### Exercise
Count how many lines of the data below contain the string "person"; the reply should be that number alone.

### Entries supplied
################
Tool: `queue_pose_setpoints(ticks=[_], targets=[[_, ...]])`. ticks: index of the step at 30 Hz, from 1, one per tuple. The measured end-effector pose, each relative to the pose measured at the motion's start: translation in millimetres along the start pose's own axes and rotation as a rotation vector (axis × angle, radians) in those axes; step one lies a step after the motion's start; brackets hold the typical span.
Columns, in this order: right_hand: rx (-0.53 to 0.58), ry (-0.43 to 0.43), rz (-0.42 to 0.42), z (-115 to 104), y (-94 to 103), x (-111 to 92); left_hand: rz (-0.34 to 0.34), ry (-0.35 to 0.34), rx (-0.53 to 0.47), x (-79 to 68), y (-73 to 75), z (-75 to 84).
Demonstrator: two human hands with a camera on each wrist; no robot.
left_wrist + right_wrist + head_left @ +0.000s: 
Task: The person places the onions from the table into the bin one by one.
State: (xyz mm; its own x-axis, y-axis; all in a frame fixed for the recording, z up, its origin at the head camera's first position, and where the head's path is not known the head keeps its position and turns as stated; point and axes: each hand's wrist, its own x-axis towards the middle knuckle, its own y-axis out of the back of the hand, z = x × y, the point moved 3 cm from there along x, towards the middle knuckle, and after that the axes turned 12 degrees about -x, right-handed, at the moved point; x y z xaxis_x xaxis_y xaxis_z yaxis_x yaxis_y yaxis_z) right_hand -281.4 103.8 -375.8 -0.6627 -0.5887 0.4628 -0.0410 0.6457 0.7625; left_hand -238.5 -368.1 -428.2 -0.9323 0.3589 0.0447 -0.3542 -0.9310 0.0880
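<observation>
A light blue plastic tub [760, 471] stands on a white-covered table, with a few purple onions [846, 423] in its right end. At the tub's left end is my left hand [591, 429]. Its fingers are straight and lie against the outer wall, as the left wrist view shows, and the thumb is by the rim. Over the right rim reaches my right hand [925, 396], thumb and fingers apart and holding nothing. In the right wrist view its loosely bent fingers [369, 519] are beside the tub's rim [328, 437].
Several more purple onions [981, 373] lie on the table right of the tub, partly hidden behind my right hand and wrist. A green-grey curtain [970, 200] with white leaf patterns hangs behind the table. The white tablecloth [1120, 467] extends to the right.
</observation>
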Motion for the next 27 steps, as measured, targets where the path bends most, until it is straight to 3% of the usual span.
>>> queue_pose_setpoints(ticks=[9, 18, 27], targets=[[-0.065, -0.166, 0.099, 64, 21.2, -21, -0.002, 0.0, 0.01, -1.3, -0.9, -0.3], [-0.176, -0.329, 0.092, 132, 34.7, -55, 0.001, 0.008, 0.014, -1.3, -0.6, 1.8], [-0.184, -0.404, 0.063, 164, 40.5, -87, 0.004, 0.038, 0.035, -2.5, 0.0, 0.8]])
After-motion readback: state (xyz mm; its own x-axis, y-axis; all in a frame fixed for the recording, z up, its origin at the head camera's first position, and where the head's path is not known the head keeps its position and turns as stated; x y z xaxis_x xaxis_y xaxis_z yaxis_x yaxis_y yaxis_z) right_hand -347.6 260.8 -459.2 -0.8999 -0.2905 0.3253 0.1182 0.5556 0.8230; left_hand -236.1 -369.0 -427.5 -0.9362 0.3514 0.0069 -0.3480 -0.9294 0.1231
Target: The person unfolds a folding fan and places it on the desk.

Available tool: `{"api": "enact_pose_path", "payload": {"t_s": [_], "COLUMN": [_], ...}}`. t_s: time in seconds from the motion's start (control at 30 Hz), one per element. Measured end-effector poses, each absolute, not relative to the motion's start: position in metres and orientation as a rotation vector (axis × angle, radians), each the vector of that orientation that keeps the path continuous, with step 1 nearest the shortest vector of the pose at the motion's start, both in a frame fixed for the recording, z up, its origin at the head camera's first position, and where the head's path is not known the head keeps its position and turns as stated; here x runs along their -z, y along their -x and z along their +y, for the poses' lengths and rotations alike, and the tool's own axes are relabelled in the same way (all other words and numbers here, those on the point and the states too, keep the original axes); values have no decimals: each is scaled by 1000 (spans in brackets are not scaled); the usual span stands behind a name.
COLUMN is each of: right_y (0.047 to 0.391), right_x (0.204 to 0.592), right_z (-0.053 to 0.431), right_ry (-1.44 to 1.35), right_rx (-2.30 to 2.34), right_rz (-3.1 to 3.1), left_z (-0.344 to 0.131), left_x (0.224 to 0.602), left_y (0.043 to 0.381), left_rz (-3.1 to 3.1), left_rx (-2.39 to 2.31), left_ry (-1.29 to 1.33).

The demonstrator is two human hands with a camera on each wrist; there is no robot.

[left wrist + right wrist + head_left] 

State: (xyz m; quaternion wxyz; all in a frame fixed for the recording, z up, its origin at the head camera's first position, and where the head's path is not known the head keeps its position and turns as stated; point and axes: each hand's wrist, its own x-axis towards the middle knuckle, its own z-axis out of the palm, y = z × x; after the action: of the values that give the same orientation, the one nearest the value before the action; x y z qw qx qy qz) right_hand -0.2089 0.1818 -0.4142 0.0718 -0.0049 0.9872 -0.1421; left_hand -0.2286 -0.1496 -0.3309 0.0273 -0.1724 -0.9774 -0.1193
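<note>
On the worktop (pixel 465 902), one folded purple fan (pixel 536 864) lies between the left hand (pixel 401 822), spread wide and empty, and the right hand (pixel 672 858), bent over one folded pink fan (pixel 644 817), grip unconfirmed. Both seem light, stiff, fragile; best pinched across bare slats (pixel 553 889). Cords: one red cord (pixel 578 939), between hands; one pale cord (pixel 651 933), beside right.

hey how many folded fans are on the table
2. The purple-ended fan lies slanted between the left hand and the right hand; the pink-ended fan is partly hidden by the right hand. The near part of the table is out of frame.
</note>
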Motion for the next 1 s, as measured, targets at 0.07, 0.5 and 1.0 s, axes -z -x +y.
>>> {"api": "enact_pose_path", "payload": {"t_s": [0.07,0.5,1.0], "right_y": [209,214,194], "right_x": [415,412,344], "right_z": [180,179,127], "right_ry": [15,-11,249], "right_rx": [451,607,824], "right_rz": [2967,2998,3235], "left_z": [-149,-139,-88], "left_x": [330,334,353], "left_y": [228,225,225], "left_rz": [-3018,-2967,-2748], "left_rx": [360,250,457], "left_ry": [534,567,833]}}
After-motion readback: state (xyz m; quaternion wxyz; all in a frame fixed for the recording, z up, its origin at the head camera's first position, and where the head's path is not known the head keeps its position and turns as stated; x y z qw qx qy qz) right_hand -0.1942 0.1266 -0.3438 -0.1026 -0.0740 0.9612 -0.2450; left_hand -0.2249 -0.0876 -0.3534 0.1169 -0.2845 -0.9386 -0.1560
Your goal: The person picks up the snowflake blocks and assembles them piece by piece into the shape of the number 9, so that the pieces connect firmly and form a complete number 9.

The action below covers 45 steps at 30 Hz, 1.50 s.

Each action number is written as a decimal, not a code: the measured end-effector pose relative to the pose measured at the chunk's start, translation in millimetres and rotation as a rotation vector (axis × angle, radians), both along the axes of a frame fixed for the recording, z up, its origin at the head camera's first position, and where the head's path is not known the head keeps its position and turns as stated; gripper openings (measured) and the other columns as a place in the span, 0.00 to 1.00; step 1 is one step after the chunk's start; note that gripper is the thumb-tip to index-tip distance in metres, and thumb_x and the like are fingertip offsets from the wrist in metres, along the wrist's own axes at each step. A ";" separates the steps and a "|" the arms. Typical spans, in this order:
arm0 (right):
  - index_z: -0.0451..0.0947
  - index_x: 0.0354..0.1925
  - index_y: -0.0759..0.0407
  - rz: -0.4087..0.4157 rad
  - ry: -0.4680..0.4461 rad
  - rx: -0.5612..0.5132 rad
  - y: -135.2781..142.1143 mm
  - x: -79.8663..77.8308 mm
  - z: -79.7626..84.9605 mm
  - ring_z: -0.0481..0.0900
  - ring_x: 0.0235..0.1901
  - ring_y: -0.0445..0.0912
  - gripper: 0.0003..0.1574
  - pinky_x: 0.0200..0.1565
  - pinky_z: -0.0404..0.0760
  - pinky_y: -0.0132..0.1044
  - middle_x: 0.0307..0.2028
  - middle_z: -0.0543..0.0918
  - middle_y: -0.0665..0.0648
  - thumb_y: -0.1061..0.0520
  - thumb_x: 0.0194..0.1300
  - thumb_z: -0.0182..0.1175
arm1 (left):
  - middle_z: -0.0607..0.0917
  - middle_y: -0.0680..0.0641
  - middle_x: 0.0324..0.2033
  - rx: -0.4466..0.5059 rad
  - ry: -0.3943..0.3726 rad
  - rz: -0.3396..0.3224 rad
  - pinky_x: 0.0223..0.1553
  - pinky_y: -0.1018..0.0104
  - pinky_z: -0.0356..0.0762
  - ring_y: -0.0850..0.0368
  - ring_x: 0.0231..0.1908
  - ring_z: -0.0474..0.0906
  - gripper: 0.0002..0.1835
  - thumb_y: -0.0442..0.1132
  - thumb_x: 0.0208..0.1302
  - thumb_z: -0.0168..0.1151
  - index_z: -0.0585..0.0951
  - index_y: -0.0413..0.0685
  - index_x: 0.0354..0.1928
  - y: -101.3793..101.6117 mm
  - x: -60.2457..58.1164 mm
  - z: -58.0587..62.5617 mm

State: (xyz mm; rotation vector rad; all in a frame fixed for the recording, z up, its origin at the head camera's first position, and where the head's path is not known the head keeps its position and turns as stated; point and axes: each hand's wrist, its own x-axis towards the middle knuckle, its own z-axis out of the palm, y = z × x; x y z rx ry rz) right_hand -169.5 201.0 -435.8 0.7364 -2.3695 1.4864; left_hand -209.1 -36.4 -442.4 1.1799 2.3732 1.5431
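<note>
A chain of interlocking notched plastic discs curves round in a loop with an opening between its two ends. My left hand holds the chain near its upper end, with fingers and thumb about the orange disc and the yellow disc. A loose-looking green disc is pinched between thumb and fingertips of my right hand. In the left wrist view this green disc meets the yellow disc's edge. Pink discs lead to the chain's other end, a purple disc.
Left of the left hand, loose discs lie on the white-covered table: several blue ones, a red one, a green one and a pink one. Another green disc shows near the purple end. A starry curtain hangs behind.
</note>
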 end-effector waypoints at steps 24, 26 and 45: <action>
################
### Solution
3